The present invention relates to an information processing device, in which an LSI and a memory are installed, that executes processing such as image processing.
In digital broadcasting and a DVD that are widely used today, moving images are compressed before being transferred or recorded. This is because the data amount of non-compressed digital moving images becomes extremely large. The most popular compression algorism is MPEG2. Although there are other algorithms such as H.264, they are similar in that both intra-frame data compression and inter-frame data compression are used.
Intra-frame data compression reduces the data amount by reducing redundant data using the characteristics of images. On the other hand, inter-frame data compression reduces the data amount by exploiting the similarities between successive frames.
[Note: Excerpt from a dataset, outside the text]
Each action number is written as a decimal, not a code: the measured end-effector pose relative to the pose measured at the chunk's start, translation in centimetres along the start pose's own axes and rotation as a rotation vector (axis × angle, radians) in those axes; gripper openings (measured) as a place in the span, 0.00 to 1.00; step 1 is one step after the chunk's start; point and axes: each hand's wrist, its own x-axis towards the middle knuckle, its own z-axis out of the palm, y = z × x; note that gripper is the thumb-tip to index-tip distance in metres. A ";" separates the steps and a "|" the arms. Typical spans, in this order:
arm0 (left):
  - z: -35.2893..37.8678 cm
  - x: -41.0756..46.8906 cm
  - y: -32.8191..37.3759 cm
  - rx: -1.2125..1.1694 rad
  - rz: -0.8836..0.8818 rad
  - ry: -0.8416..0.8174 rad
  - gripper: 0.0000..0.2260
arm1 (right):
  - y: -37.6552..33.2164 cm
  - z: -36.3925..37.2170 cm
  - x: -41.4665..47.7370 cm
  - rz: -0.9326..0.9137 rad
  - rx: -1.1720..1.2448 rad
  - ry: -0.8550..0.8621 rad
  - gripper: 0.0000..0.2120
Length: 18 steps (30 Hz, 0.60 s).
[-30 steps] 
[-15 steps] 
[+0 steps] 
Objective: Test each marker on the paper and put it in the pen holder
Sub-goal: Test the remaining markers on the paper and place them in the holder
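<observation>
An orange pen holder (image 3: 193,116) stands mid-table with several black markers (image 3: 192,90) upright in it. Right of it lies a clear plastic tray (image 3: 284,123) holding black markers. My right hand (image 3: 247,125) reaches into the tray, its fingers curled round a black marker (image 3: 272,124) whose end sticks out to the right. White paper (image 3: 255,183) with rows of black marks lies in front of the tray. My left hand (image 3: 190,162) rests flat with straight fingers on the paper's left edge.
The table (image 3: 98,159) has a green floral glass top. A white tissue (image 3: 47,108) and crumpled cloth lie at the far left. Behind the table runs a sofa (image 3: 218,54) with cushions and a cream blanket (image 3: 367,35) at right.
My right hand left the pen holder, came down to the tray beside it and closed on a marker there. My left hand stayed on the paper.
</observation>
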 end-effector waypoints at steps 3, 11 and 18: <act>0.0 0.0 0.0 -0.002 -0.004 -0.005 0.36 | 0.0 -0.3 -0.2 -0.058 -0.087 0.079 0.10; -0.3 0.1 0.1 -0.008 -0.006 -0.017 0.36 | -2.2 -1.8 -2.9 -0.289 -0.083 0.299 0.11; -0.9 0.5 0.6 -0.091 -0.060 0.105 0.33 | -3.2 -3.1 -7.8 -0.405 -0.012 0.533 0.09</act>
When inter-frame compression is applied to a moving video, motion prediction is performed to find how much an object in a frame moves. Motion prediction is processing for finding to which part of the reference frame the target image area is most similar. During motion prediction, the evaluation value representing the similarity between a part of the reference frame and the target image area is calculated sequentially for the neighboring areas in the reference frame to calculate the coordinates where the similarity is the highest. Because this processing requires high calculation performance, several methods for reducing the processing amount have been proposed.
One of the proposed methods is the hierarchical search. As disclosed in JP-A-10-320175, this search method thins both the target image area and the reference frame and, using the thinned area and the thinned reference frame, searches the reference frame for the most similar area. After that, the method searches the neighboring areas in the reference frame corresponding to the most similar area again using the image area and the reference frame that are not thinned.
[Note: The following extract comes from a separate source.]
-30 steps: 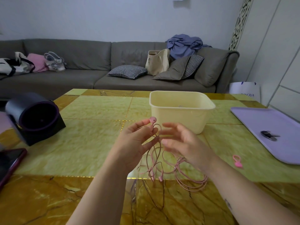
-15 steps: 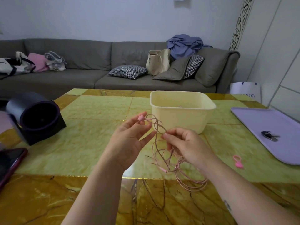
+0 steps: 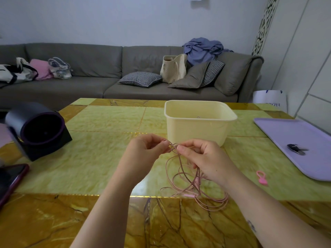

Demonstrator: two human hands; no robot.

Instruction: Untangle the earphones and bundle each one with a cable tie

The hierarchical search requires two types of image data, non-thinned and thinned, in an external storage device. This leads to an increase in the space required in the external storage and results in an increase in cost. In addition, images are stored in the external device via the bus between the external storage device and the LSI. In this case, when two types of image data, non-thinned and thinned, are stored in the external storage device, the bandwidth of the bus is used up by transferring these two types of data and the system performance is decreased.
The present invention exchanges data positions in an area wider than the bus width when access is made to the external memory to make it possible to create a thinned image from a non-thinned image stored in the external memory without wasting the bus bandwidth.
A first embodiment will be described with reference to
The numeral 11 indicates the external memory 11 that is a DDR-SDRAM in this embodiment. Of course, this memory is not limited to a DDR-SDRAM but may be some other type of memory such as an SRAM.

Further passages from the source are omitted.